Anonymous wrote:My in laws got everyone but me Vuori joggers. I didn't know what they were until now, but they look really nice! Browsing online to buy myself a pair but having a hard time justifying spending $100 on sweat pants!


What did you get?
Anonymous
Post 12/27/2022 19:11     Subject: Petty Holiday Vent thread 2022

Anonymous wrote:My parents, who live a 15 minute drive from us (their only kid/grandkid) are going on a cruise tomorrow and flew down to the destination a week early to spend Christmas there. Alone. Then proceeded to spend all of Christmas Day texting and begging to FaceTime because they "miss the kids so much".


Why didn’t you just give them 5 minutes of FaceTime and then say you have to go as something is burning on the stove. Done.
Anonymous
Post 12/27/2022 18:41     Subject: Re:Petty Holiday Vent thread 2022

Anonymous wrote:
Anonymous wrote:My 80 year old Mother saved a nasty sweet potato pie frozen from Thanksgiving and brought it out to add to our Christmas tamale, rice and bean dinner. We didn't want it then and didn't touch it at Christmas. I GUARANTEE she'll freeze it again for next year. Waste not...


My MIL was invited to a potluck holiday dinner. She ordered pizza and garlic knots from a pizza chain, ate the pizza for lunch, and brought the greasy garlic knots in the greasy brown paper bag.
She wears fur coats and has a rolex. Probably close to a millionaire. Cheapest grossest person I know.
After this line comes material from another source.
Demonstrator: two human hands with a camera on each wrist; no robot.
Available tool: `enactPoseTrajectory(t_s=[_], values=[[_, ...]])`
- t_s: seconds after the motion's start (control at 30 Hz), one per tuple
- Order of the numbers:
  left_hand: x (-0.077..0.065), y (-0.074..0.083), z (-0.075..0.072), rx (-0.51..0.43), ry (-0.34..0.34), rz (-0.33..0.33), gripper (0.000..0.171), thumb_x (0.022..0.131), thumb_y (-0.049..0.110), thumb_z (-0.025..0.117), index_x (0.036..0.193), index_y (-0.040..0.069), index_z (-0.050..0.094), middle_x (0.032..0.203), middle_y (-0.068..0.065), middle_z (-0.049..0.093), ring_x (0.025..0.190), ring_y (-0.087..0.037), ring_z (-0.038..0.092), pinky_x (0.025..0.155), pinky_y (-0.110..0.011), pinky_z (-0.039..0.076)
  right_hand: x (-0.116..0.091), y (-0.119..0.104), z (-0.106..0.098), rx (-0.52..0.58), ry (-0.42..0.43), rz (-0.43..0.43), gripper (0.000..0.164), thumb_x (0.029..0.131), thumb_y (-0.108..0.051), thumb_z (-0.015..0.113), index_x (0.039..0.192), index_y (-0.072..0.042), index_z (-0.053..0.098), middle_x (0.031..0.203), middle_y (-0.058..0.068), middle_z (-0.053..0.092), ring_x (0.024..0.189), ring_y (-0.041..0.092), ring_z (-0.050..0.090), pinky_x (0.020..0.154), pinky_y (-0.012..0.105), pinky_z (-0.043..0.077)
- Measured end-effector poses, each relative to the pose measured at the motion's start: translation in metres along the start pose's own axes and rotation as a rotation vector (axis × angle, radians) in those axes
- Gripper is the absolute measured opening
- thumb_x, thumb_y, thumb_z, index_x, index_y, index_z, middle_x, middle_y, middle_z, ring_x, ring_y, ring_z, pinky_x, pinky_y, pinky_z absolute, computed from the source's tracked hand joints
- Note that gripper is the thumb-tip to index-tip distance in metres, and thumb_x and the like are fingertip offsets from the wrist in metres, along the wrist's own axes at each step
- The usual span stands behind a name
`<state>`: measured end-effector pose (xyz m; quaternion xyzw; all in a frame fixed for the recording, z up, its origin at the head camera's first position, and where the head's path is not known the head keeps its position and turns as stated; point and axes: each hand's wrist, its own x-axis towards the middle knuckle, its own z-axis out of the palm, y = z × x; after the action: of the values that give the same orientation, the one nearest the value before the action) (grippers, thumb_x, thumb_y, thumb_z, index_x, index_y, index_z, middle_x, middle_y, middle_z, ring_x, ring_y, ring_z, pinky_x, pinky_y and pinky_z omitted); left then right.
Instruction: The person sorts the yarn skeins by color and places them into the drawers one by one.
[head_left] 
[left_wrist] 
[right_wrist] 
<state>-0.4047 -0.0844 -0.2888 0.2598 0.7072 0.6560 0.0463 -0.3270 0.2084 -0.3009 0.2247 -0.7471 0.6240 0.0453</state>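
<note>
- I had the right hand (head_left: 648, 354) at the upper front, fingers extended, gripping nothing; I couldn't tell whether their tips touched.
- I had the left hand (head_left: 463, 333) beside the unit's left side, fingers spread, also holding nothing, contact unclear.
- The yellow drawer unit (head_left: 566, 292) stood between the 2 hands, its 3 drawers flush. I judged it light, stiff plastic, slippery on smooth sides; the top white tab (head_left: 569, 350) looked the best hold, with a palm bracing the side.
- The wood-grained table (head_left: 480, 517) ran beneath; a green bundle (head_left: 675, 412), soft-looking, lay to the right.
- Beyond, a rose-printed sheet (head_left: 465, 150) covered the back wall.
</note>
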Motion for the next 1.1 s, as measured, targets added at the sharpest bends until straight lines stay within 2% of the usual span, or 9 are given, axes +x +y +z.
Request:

How is it potluck if they’re ordering food? And I see no problem with not wasting food. I’d do the same. Just pop them in the oven, and you’re good to go!
Anonymous
Post 12/27/2022 18:34     Subject: Petty Holiday Vent thread 2022

My parents, who live a 15 minute drive from us (their only kid/grandkid) are going on a cruise tomorrow and flew down to the destination a week early to spend Christmas there. Alone. Then proceeded to spend all of Christmas Day texting and begging to FaceTime because they "miss the kids so much".